● What needs to be done:
Retype the data exactly. Spelling and punctuation stay as they are.

++++ Dataset excerpt ++++

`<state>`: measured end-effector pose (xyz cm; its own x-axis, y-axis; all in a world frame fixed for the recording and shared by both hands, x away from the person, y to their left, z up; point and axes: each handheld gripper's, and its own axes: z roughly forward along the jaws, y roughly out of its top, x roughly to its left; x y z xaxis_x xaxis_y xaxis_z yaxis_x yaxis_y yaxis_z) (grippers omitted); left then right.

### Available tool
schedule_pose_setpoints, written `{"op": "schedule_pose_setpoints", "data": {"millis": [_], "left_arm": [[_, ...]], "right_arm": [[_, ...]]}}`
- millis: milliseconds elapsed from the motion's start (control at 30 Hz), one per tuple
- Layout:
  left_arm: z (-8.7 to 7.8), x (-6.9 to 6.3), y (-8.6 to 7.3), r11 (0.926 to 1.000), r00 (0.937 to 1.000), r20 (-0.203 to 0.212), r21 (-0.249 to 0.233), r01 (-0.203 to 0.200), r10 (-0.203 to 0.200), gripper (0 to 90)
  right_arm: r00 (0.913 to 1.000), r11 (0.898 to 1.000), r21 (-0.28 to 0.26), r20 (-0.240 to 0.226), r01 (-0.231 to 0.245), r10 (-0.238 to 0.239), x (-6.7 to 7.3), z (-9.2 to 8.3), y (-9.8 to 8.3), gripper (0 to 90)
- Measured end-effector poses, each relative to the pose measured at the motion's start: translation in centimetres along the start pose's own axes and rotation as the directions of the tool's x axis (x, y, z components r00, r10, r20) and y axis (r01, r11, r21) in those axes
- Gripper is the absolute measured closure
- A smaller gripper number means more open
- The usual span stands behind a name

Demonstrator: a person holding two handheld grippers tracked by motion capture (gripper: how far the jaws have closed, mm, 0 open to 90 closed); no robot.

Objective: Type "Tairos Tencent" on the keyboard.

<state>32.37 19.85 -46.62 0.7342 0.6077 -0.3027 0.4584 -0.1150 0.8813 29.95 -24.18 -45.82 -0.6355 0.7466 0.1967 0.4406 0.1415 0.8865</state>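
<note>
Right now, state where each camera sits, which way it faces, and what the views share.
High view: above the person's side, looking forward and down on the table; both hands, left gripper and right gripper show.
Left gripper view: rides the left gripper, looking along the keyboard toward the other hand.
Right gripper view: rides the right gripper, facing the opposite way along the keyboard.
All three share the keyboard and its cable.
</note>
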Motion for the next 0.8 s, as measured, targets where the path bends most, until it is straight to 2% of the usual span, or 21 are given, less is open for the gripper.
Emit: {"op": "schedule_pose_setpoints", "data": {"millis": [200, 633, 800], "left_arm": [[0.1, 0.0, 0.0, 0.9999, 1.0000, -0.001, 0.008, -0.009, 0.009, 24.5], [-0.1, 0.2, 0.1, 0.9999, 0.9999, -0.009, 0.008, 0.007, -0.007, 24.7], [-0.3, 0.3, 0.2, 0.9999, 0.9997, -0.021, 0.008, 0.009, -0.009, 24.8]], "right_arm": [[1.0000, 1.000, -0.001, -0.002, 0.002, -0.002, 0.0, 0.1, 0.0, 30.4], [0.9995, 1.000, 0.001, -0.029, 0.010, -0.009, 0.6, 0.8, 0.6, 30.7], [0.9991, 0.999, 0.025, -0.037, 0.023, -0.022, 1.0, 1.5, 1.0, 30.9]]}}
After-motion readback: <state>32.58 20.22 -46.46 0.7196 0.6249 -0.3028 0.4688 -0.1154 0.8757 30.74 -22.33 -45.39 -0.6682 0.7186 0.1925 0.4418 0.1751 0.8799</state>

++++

● Answer section:
`<state>`: measured end-effector pose (xyz cm; its own x-axis, y-axis; all in a world frame fixed for the recording and shared by both hands, x away from the person, y to their left, z up; point and axes: each handheld gripper's, and its own axes: z roughly forward along the jaws, y roughly out of its top, x roughly to its left; x y z xaxis_x xaxis_y xaxis_z yaxis_x yaxis_y yaxis_z) (grippers omitted); left then right.

### Available tool
schedule_pose_setpoints, written `{"op": "schedule_pose_setpoints", "data": {"millis": [_], "left_arm": [[_, ...]], "right_arm": [[_, ...]]}}`
- millis: milliseconds elapsed from the motion's start (control at 30 Hz), one per tuple
- Layout:
  left_arm: z (-8.7 to 7.8), x (-6.9 to 6.3), y (-8.6 to 7.3), r11 (0.926 to 1.000), r00 (0.937 to 1.000), r20 (-0.203 to 0.212), r21 (-0.249 to 0.233), r01 (-0.203 to 0.200), r10 (-0.203 to 0.200), gripper (0 to 90)
  right_arm: r00 (0.913 to 1.000), r11 (0.898 to 1.000), r21 (-0.28 to 0.26), r20 (-0.240 to 0.226), r01 (-0.231 to 0.245), r10 (-0.238 to 0.239), x (-6.7 to 7.3), z (-9.2 to 8.3), y (-9.8 to 8.3), gripper (0 to 90)
- Measured end-effector poses, each relative to the pose measured at the motion's start: translation in centimetres along the start pose's own axes and rotation as the directions of the tool's x axis (x, y, z components r00, r10, r20) and y axis (r01, r11, r21) in those axes
- Gripper is the absolute measured closure
- A smaller gripper number means more open
- The usual span stands behind a name

Demonstrator: a person holding two handheld grippers tracked by motion capture (gripper: how far the jaws have closed, mm, 0 open to 90 closed); no robot.

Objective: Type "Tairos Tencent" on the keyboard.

<state>32.37 19.85 -46.62 0.7342 0.6077 -0.3027 0.4584 -0.1150 0.8813 29.95 -24.18 -45.82 -0.6355 0.7466 0.1967 0.4406 0.1415 0.8865</state>
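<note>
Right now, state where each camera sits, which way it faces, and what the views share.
High view: above the person's side, looking forward and down on the table; both hands, left gripper and right gripper show.
Left gripper view: rides the left gripper, looking along the keyboard toward the other hand.
Right gripper view: rides the right gripper, facing the opposite way along the keyboard.
All three share the keyboard and its cable.
</note>
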Motion for the next 0.8 s, as measured, targets where the path bends most, until it is straight to 2% of the usual span, or 21 are given, less is open for the gripper.
Emit: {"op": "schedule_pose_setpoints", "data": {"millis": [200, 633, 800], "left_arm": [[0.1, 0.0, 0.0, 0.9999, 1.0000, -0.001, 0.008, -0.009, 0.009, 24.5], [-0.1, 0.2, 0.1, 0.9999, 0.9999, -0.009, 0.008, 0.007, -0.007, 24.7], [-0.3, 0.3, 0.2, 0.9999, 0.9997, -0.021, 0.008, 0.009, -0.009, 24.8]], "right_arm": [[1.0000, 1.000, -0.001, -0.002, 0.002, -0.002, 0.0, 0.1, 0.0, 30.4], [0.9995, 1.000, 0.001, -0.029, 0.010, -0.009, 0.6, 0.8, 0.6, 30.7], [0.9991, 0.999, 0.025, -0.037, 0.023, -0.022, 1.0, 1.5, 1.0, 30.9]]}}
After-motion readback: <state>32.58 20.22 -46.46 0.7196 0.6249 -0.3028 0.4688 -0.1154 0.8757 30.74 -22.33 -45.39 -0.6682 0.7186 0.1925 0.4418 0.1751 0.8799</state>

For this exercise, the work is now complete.